**Your assignment:**
Look through the data below and report how many lines include "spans". Only the number should be given.

**Exercise material:**

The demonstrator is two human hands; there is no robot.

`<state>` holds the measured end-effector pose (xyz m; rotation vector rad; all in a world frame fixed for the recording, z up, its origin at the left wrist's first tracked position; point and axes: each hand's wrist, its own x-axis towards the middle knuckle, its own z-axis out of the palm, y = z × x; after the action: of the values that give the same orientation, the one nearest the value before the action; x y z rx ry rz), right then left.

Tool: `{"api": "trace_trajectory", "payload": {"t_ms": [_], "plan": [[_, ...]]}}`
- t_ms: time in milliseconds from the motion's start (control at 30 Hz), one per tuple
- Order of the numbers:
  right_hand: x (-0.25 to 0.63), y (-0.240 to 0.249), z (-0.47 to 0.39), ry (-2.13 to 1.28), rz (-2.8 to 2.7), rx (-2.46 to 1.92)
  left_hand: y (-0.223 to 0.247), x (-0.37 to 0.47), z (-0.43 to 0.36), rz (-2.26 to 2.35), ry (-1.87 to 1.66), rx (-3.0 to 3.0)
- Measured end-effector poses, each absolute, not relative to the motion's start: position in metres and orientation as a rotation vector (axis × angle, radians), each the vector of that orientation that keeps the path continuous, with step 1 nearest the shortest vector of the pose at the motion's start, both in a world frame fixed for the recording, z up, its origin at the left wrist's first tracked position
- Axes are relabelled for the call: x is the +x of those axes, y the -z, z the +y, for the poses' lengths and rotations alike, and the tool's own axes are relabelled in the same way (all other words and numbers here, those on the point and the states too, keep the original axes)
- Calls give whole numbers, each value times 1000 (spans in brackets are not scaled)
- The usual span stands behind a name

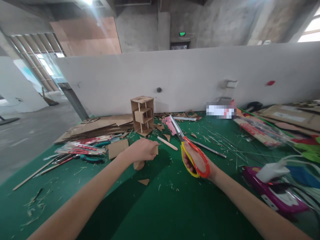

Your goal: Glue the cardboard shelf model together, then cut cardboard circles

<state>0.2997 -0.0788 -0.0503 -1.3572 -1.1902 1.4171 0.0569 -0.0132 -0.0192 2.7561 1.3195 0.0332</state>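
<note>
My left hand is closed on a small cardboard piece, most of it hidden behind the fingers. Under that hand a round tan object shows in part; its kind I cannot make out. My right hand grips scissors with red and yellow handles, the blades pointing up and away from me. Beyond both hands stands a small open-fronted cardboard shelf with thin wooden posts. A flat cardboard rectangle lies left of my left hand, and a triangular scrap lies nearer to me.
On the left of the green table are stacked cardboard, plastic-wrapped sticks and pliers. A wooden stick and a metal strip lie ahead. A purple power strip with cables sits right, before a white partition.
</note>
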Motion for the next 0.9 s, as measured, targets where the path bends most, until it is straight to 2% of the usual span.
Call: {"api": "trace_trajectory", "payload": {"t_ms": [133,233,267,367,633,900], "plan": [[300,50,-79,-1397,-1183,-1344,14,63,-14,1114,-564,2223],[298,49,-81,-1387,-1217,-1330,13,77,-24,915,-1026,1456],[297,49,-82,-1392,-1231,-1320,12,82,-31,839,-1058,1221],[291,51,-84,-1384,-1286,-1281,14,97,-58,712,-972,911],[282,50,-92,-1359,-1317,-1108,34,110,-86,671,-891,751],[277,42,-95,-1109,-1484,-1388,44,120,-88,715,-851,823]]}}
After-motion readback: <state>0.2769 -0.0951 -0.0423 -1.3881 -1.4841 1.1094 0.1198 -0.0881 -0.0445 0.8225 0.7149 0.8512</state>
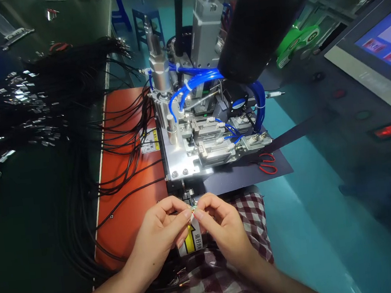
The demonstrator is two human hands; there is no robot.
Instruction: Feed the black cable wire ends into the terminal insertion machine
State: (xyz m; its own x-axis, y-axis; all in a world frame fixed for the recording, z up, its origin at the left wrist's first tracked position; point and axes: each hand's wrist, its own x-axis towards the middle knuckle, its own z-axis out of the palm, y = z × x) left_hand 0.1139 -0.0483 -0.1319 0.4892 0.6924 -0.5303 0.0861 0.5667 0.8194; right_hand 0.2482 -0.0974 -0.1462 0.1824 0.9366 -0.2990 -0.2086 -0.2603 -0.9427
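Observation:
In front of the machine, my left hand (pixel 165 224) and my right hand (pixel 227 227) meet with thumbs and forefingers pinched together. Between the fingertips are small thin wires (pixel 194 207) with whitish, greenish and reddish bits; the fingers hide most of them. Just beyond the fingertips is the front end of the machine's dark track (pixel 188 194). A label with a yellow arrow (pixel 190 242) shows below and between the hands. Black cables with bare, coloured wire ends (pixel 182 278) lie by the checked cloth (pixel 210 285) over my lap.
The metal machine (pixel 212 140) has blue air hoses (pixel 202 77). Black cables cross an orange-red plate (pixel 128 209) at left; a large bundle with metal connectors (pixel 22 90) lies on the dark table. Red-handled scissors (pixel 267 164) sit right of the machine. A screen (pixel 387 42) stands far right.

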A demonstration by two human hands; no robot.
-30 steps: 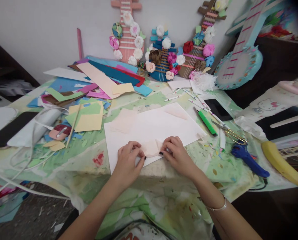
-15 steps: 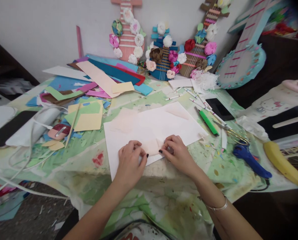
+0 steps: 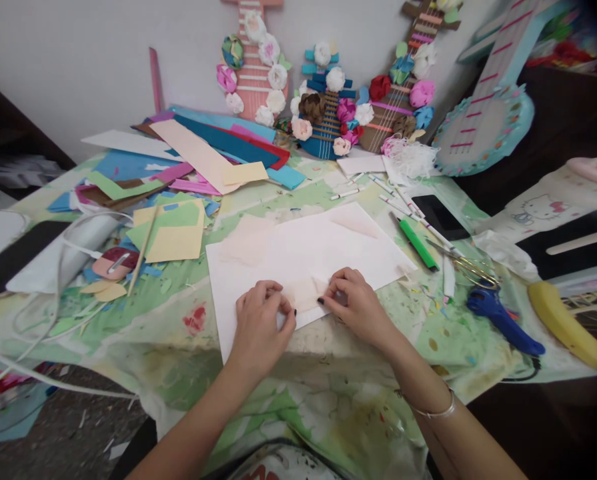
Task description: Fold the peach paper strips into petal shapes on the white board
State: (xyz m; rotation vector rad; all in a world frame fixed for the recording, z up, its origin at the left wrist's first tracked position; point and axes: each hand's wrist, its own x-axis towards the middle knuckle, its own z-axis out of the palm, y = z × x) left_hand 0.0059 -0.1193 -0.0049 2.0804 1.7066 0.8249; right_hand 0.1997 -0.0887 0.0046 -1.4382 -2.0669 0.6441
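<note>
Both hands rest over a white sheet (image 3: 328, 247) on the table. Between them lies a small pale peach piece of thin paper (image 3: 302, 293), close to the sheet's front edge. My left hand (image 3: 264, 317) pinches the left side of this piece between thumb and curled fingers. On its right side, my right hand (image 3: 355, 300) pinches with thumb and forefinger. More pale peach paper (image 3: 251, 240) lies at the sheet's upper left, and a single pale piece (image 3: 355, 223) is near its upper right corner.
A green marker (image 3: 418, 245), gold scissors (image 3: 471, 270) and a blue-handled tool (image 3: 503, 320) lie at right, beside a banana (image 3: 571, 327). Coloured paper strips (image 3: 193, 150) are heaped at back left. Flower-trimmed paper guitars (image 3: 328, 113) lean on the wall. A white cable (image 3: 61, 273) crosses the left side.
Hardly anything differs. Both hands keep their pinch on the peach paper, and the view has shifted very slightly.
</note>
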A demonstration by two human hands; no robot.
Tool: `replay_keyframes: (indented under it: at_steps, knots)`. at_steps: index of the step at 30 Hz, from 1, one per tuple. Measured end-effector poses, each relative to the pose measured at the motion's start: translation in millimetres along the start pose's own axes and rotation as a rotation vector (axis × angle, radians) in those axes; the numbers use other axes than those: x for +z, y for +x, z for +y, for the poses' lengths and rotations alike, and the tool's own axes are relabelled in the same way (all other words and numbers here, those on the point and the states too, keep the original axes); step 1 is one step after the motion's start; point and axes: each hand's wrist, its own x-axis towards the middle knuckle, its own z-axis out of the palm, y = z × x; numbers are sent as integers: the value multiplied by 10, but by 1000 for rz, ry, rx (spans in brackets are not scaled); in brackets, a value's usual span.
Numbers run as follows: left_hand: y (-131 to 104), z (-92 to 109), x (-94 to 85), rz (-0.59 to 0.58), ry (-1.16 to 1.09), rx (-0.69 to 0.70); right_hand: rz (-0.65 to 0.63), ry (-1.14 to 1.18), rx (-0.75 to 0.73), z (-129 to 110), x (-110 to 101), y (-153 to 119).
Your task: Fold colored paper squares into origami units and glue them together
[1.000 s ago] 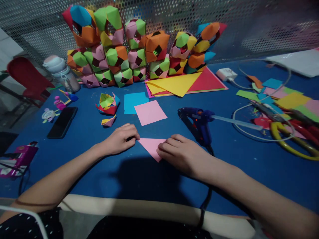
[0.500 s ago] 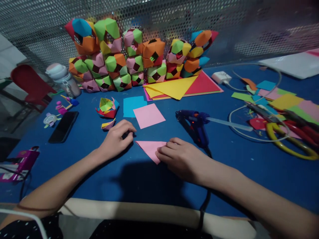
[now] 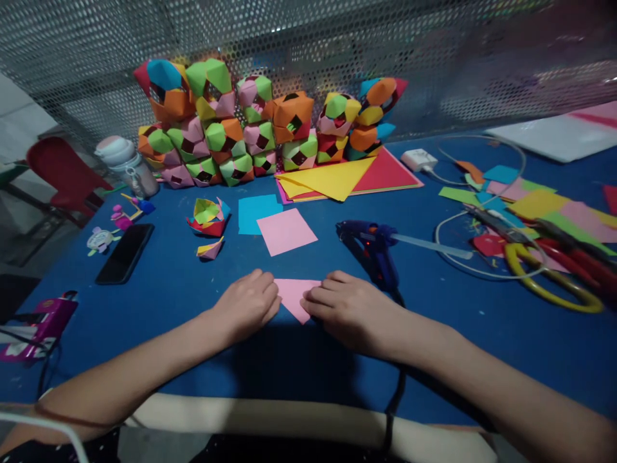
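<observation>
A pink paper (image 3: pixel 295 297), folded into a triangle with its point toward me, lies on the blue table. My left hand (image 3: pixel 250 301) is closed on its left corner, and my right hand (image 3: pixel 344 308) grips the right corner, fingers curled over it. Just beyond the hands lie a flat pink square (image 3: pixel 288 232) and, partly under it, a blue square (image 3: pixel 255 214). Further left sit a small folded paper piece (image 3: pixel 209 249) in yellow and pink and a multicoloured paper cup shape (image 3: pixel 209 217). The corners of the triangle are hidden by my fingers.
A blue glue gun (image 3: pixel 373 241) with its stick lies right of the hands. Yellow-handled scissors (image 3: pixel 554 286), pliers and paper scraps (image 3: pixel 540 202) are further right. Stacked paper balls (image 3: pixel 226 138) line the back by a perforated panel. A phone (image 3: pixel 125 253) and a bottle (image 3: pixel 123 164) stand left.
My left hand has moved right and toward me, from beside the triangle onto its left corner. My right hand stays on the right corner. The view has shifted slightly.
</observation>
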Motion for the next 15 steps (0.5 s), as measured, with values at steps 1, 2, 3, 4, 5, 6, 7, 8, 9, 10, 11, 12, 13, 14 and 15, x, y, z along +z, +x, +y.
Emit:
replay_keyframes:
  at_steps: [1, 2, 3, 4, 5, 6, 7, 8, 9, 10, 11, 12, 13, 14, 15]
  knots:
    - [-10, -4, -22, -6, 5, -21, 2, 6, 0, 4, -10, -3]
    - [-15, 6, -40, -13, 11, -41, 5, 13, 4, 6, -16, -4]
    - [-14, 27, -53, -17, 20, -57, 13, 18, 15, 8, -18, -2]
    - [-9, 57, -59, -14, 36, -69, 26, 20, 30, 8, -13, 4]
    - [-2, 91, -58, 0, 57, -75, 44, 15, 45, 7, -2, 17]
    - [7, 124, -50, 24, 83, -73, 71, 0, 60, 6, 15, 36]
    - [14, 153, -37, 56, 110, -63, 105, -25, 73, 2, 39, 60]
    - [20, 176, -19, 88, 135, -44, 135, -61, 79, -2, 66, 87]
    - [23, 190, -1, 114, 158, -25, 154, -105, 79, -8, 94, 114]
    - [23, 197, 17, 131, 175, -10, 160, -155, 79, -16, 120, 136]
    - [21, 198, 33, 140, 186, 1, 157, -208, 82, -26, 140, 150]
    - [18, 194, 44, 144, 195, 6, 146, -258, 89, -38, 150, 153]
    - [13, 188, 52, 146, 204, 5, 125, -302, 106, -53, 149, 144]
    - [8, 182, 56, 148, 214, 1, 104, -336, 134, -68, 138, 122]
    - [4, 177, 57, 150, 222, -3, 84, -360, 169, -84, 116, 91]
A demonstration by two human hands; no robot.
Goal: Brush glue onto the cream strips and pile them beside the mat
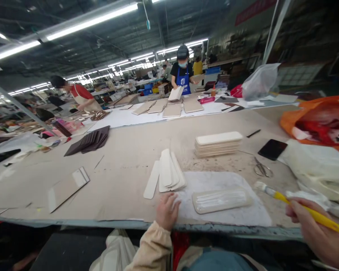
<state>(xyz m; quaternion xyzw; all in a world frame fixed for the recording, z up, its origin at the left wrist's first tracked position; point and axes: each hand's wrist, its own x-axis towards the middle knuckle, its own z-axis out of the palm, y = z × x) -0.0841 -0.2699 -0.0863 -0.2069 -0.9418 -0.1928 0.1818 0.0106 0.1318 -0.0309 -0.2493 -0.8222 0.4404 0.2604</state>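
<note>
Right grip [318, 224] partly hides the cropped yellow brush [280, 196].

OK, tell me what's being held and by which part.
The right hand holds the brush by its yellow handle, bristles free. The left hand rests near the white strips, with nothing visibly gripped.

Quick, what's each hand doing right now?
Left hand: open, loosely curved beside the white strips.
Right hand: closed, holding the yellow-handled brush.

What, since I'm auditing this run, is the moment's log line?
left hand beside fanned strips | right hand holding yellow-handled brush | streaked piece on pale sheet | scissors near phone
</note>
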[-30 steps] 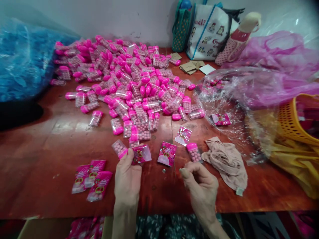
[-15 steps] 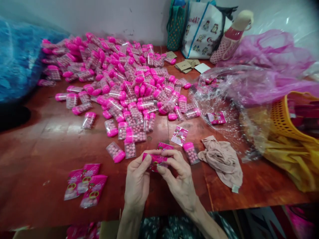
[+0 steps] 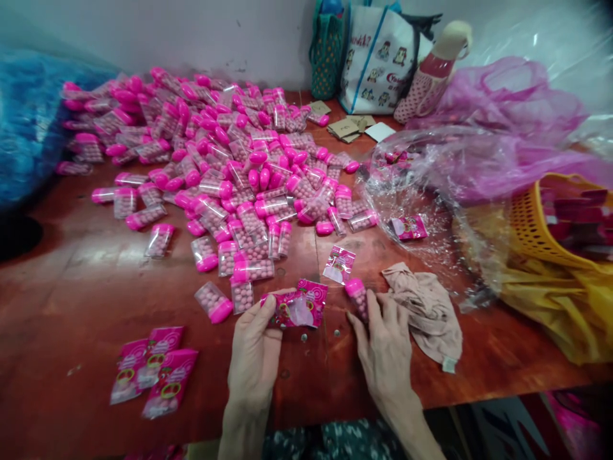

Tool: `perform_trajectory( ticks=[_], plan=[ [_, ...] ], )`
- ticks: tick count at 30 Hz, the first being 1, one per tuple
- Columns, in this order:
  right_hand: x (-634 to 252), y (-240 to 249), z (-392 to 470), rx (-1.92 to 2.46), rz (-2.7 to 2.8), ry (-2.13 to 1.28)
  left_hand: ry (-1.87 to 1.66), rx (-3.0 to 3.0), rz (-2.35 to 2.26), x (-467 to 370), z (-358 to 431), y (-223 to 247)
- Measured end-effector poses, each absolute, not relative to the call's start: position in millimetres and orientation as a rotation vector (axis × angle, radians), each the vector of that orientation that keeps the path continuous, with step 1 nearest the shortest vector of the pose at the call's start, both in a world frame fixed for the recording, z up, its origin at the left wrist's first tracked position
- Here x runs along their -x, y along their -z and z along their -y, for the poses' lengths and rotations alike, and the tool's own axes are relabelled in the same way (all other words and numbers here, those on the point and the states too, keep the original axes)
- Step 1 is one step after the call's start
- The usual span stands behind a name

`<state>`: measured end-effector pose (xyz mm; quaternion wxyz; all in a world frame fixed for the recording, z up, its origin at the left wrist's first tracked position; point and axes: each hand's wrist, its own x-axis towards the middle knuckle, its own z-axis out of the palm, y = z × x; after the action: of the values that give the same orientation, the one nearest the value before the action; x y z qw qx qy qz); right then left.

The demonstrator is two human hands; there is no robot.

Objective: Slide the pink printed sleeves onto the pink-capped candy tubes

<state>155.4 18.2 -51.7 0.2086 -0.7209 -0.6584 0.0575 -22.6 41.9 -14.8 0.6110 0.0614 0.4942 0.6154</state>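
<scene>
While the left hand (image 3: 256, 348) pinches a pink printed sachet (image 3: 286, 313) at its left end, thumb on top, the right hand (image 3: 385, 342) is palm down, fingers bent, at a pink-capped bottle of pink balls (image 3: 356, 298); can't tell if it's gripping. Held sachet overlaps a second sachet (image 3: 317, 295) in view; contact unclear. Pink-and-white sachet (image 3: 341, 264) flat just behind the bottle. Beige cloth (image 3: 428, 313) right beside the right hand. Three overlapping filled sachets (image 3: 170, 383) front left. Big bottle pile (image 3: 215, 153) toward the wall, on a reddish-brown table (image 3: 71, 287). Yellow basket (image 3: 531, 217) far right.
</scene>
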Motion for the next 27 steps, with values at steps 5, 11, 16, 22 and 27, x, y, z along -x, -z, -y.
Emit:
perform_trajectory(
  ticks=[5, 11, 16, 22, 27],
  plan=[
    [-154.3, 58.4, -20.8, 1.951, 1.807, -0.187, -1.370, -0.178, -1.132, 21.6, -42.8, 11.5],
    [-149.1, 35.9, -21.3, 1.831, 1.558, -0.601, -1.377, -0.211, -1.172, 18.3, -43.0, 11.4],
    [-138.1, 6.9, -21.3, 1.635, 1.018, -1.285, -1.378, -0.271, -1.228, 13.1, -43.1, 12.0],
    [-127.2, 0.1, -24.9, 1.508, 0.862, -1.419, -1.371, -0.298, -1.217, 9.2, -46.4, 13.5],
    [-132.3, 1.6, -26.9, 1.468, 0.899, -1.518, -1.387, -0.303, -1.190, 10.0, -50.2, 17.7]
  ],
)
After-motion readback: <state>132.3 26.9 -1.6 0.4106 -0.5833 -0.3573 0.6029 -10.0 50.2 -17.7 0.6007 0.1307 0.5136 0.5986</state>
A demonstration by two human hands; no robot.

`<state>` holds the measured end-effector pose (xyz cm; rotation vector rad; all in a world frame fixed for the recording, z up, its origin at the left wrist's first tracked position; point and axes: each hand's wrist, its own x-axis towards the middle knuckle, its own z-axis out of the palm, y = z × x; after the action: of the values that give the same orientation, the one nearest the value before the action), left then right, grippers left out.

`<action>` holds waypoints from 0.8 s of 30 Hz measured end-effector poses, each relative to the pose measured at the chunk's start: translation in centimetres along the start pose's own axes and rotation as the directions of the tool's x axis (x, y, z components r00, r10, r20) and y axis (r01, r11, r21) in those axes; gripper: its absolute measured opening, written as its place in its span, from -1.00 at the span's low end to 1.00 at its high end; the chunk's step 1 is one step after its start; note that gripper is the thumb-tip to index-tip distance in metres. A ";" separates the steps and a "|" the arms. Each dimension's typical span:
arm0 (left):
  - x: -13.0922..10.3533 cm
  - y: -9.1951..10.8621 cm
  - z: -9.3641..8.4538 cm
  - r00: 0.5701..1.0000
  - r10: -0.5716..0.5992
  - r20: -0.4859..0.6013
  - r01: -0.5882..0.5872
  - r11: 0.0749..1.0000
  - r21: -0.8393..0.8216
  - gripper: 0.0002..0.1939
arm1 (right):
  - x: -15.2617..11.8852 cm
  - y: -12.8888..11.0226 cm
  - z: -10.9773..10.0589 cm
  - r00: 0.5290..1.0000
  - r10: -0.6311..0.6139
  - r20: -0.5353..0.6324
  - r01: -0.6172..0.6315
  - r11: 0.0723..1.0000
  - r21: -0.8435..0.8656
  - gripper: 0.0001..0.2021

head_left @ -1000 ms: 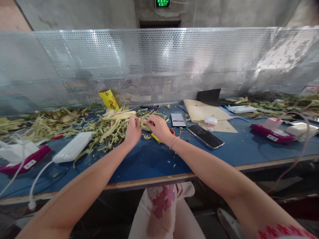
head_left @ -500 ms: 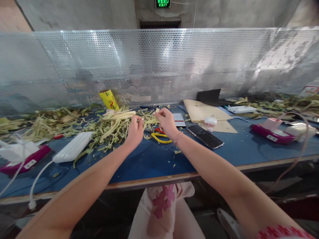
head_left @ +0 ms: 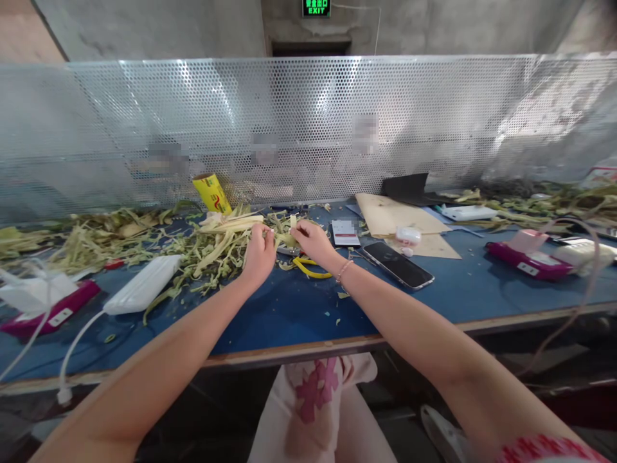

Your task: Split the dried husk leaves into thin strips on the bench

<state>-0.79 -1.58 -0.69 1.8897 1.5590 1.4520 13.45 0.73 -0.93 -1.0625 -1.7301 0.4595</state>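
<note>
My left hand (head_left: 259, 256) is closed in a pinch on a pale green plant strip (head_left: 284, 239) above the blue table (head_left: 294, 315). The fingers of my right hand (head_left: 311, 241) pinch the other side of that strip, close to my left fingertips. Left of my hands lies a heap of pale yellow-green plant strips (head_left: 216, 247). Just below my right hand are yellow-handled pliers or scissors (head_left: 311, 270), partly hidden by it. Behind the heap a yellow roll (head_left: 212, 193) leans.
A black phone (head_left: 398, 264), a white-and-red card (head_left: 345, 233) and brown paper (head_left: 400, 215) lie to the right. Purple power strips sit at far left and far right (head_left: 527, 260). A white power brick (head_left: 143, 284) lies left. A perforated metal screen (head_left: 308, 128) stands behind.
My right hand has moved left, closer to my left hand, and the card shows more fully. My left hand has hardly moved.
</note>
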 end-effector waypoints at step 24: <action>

**Answer to the exercise:**
2